= EXERCISE DIRECTIONS =
Lines from the beginning of the material below through the line that has "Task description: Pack" are to be reproduced exactly, but pictures are not.

= SUPPLIED MATERIAL =
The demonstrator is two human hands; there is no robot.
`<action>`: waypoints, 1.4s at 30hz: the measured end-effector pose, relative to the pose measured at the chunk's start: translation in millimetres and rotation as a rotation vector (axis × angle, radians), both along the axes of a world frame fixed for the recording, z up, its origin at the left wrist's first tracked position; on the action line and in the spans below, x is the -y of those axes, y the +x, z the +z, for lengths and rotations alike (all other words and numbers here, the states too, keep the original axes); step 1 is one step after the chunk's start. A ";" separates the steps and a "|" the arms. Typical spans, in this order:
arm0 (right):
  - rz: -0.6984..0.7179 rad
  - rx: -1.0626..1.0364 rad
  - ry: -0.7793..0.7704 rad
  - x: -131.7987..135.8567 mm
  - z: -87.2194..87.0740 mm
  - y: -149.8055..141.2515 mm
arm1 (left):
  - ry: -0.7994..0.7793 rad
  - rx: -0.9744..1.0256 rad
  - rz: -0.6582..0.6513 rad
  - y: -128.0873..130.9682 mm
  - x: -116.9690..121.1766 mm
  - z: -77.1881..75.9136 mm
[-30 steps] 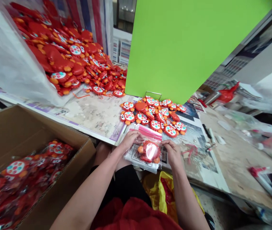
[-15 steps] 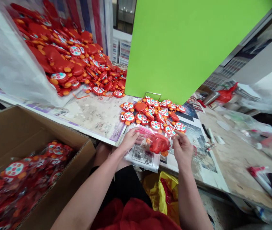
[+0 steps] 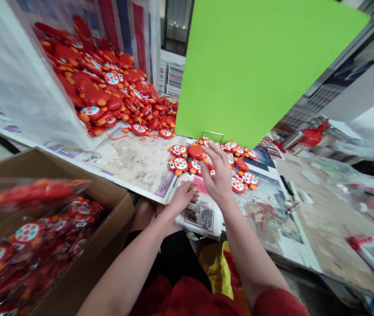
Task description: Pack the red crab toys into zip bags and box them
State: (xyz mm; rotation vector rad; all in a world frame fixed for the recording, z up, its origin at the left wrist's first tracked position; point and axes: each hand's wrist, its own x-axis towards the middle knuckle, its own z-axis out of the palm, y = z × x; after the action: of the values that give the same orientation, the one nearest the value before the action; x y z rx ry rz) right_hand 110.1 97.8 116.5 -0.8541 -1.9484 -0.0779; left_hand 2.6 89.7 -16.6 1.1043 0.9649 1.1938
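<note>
A partly papered tabletop [image 3: 131, 158] carries a green panel [image 3: 256, 66]. Left of the panel — heaped red toys [image 3: 108, 92]; nearer, a carton [image 3: 108, 245]. In front — plastic bags [image 3: 203, 217] beside the left hand [image 3: 184, 196], its grip unclear; loose toys [image 3: 180, 164] beneath the right hand [image 3: 219, 173], grip spread.

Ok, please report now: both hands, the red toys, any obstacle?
Left hand at clear bags; right hand open, over loose red toys. Bagged toy blurred above carton. Green panel behind loose toys, not blocking hands.
</note>
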 end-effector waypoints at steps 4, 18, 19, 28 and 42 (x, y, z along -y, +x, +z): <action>-0.382 0.075 -0.298 -82.8 -78.1 51.4 | 0.022 -0.127 -0.001 3.0 3.3 -0.9; -0.295 0.011 -0.465 -72.1 -126.0 118.0 | 0.452 -1.356 -0.143 28.2 12.6 32.4; -0.321 -0.066 -0.481 -64.2 -124.7 125.4 | 0.457 -1.388 -0.158 30.4 13.0 34.4; -0.343 -0.129 -0.406 -21.3 -137.8 140.0 | 0.580 -1.456 -0.119 33.7 5.0 26.4; -0.369 -0.321 -0.466 -12.4 -140.1 137.6 | 0.533 -1.408 -0.046 32.2 4.4 20.9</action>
State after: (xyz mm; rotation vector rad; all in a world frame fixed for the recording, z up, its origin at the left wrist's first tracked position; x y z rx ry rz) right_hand 247.7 110.2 -23.5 -1.4327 -1.5070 0.2906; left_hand 34.8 85.3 4.3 2.4939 1.6429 0.4803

= WRITTEN SOLUTION =
The demonstrator is two human hands; there is no robot.
`<action>`: waypoints, 1.4s at 30hz: the measured end-effector pose, relative to the pose measured at the chunk's start: translation in millimetres and rotation as a rotation vector (axis × angle, radians), both along the axes of a world frame fixed for the recording, z up, its origin at the left wrist's first tracked position; on the action line and in the spans below, x is the -y of those axes, y the +x, z the +z, for lengths and rotations alike (all other words and numbers here, the states too, keep the original axes); step 1 is one step after the chunk's start. A ";" separates the steps and a "|" the arms. Typical spans, in this order:
arm0 (right):
  - rz: -0.6984..0.7179 rad
  - rx: -1.0626..1.0364 rad
  - ry: -0.7793..0.7704 rad
  - x: -131.7987..135.8567 mm
  - z: -87.2194..87.0740 mm
  - y: -149.8055..141.2515 mm
arm1 (left):
  - ry: -0.7994..0.7793 rad
  - rx: -0.9744..1.0256 rad
  - rz: -0.6582..0.6513 rad
  - y: -128.0873..130.9682 mm
  - x: -116.9690..121.1766 mm
  - z: -77.1881..75.9136 mm
[-30 steps] 
[-15 steps] 
[+0 steps] 
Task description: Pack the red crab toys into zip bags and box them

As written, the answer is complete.